WHAT THIS TASK INVOLVES
Give again, word for word, only the lines of the material below from its first line through the one that holds "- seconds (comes"; pictures stay out.
------------------------------
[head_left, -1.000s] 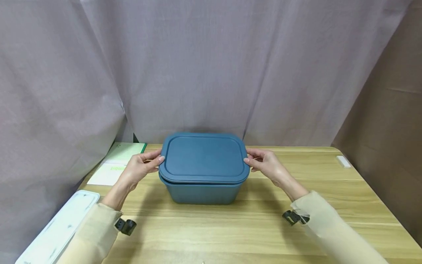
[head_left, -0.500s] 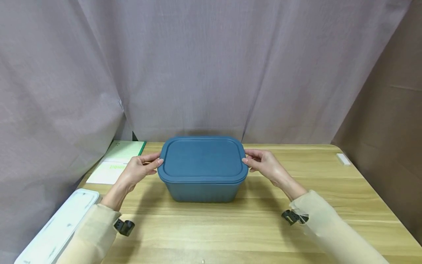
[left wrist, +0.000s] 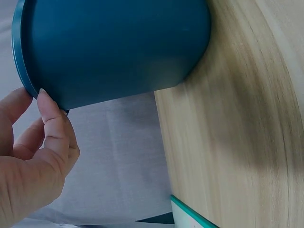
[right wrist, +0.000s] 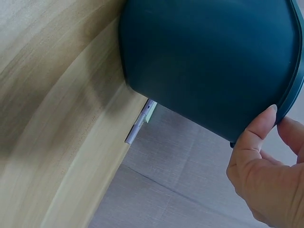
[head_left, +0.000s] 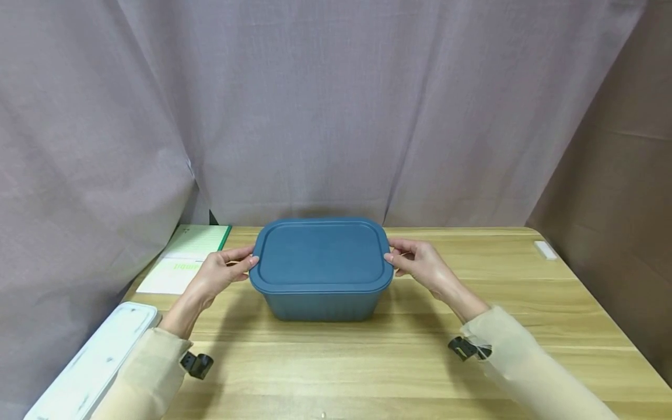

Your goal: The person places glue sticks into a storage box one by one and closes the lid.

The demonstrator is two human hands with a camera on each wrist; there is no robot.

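Observation:
A dark blue rectangular box [head_left: 321, 306] stands on the wooden table [head_left: 367, 367] with its matching lid [head_left: 321, 254] lying flat on top. My left hand [head_left: 223, 271] pinches the lid's left edge, thumb on top. My right hand [head_left: 417, 262] pinches the right edge the same way. In the left wrist view the thumb of my left hand [left wrist: 38, 152] touches the lid rim [left wrist: 21, 57] above the box wall [left wrist: 118, 47]. The right wrist view shows my right hand [right wrist: 266, 166] at the rim [right wrist: 292, 99] beside the box wall [right wrist: 204, 61].
A green and white paper pad [head_left: 189, 256] lies at the table's back left. A long white case [head_left: 94, 361] sits at the front left corner. A small white block [head_left: 545, 249] rests near the right edge. A grey curtain [head_left: 336, 105] hangs close behind the table.
The lid has come down from slightly above the box to sit flat on its rim. Both hands went down with it and still hold its edges.

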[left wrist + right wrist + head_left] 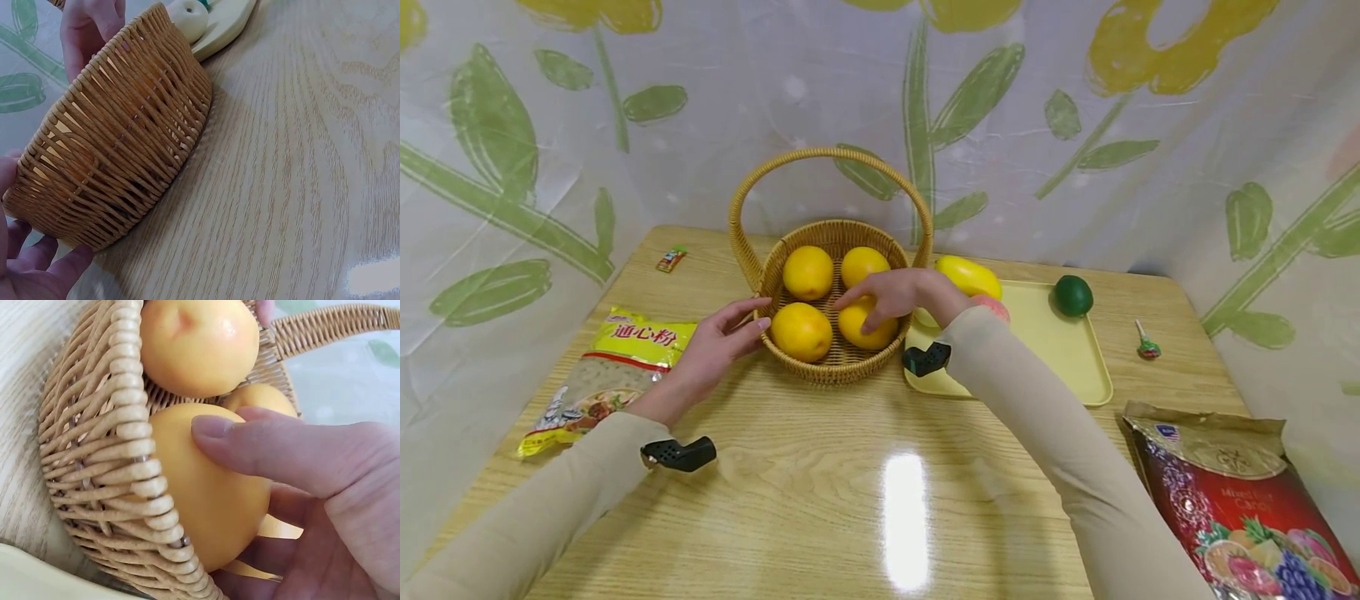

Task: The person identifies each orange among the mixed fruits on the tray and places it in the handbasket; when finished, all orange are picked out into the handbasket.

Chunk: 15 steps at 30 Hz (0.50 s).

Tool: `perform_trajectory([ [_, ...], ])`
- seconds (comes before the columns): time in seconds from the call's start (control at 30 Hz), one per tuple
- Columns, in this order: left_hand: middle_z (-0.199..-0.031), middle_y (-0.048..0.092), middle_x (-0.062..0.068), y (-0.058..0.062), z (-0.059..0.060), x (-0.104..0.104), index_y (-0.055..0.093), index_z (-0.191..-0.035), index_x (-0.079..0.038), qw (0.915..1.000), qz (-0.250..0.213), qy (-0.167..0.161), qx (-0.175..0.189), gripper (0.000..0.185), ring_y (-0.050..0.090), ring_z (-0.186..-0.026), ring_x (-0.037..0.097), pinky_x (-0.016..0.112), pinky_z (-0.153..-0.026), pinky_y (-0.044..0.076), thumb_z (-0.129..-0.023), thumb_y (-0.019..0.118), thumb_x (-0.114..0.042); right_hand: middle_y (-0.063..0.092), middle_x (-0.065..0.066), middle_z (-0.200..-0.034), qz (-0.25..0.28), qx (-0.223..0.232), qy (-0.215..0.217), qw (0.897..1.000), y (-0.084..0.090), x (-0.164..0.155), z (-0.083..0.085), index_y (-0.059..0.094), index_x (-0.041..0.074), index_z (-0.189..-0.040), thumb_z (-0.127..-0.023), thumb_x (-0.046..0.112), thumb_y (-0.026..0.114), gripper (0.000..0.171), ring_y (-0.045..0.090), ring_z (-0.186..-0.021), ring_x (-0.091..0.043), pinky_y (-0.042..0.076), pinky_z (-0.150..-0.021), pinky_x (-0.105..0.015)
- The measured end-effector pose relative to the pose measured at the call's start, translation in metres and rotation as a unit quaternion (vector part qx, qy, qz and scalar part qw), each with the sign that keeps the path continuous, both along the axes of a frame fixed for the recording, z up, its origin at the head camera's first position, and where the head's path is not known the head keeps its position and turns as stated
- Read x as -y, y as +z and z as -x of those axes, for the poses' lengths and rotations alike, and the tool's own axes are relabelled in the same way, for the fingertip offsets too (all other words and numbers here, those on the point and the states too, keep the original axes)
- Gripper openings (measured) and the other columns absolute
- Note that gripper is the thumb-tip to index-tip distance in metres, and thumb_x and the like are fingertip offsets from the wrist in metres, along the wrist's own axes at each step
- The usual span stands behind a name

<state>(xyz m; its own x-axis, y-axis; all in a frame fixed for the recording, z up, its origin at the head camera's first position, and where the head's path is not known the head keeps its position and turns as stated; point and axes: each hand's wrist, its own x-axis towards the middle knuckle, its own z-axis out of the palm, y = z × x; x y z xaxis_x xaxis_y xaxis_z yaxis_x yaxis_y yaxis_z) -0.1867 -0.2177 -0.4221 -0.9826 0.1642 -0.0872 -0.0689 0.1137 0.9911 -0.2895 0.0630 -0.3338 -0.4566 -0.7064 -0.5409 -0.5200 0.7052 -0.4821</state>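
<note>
A wicker basket point(838, 372) with a tall arched handle holds several round yellow-orange fruits, such as the near-left one point(801, 332). My left hand point(718, 346) holds the basket's left side, its fingers along the rim and outer wall. Inside the basket, my right hand point(895, 293) grips the near-right yellow-orange fruit point(200, 487); the thumb lies across its top and the fingers curl around its far side. That fruit sits right beside the woven rim, partly hidden by the hand in the head view.
A pale yellow tray point(1052, 358) at right bears a yellow fruit point(972, 277), a pinkish fruit point(992, 307) and a dark green fruit point(1073, 296). Around it are a lollipop point(1147, 343), a candy bag point(1240, 500), a pasta bag point(613, 375) and a small wrapped candy point(672, 258).
</note>
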Motion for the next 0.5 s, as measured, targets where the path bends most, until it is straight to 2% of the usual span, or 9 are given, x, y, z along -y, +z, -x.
perform_trajectory([
  [0.23, -0.160, 0.024, 0.007, 0.002, -0.001, 0.000, 0.039, -0.148, -0.004, 1.0000, 0.001, -0.001, 0.001, 0.058, 0.025, -0.145, 0.025, 0.035, -0.104, 0.044, -0.100, 0.058, -0.029, 0.028, 0.001, -0.158, 0.017, 0.002, 0.015, 1.000, -0.001, -0.004, -0.002, 0.039, 0.025, -0.151, -0.097, 0.018, 0.062, 0.059, 0.019, -0.146, -0.019, 0.016, -0.121, -0.039],
  [0.5, -0.160, 0.023, 0.007, 0.002, -0.002, 0.000, 0.039, -0.148, -0.003, 1.0000, 0.002, -0.002, -0.001, 0.058, 0.025, -0.145, 0.025, 0.033, -0.102, 0.046, -0.100, 0.058, -0.028, 0.034, 0.000, -0.156, 0.045, -0.050, 0.040, 0.997, 0.006, -0.010, -0.012, 0.042, 0.023, -0.150, -0.098, 0.020, 0.061, 0.055, 0.025, -0.144, -0.020, 0.021, -0.119, -0.035],
])
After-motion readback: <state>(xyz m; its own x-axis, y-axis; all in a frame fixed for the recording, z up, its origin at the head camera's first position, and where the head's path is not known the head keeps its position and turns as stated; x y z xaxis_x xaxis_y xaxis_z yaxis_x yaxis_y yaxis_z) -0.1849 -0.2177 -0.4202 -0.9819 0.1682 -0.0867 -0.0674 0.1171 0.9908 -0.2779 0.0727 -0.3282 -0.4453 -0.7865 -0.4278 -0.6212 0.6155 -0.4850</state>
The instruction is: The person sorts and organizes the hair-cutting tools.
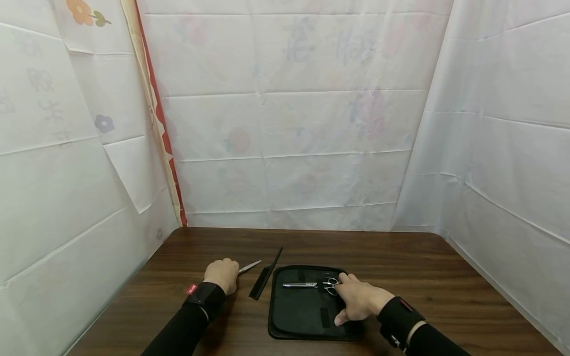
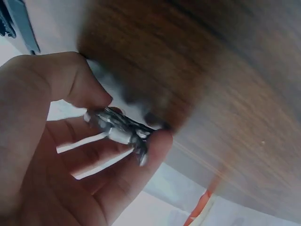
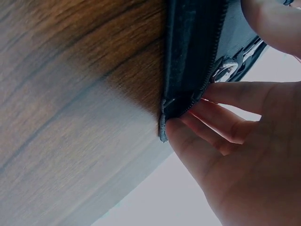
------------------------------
WRITTEN REPLY
[head_left, -1.000s] 
[head_left, -0.500s] 
[left wrist, +0.000s] 
[right wrist, +0.000s] 
[head_left, +0.000s] 

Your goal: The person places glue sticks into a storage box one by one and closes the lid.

The demonstrator is two human hands with a camera on each wrist; there is no robot.

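Observation:
A dark blue rectangular box [head_left: 321, 306] stands on the wooden table [head_left: 367, 367] with its matching lid [head_left: 321, 254] lying flat on top. My left hand [head_left: 223, 271] pinches the lid's left edge, thumb on top. My right hand [head_left: 417, 262] pinches the right edge the same way. In the left wrist view the thumb of my left hand [left wrist: 38, 152] touches the lid rim [left wrist: 21, 57] above the box wall [left wrist: 118, 47]. The right wrist view shows my right hand [right wrist: 266, 166] at the rim [right wrist: 292, 99] beside the box wall [right wrist: 204, 61].
A green and white paper pad [head_left: 189, 256] lies at the table's back left. A long white case [head_left: 94, 361] sits at the front left corner. A small white block [head_left: 545, 249] rests near the right edge. A grey curtain [head_left: 336, 105] hangs close behind the table.
The lid has come down from slightly above the box to sit flat on its rim. Both hands went down with it and still hold its edges.
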
[left wrist + right wrist + head_left] 

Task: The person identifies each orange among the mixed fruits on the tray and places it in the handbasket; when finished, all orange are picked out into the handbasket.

Chunk: 15 steps at 30 Hz (0.50 s).

Tool: `perform_trajectory([ [_, ...], ])`
- seconds (comes before the columns): time in seconds from the call's start (control at 30 Hz), one per tuple

Nothing else remains in this exercise.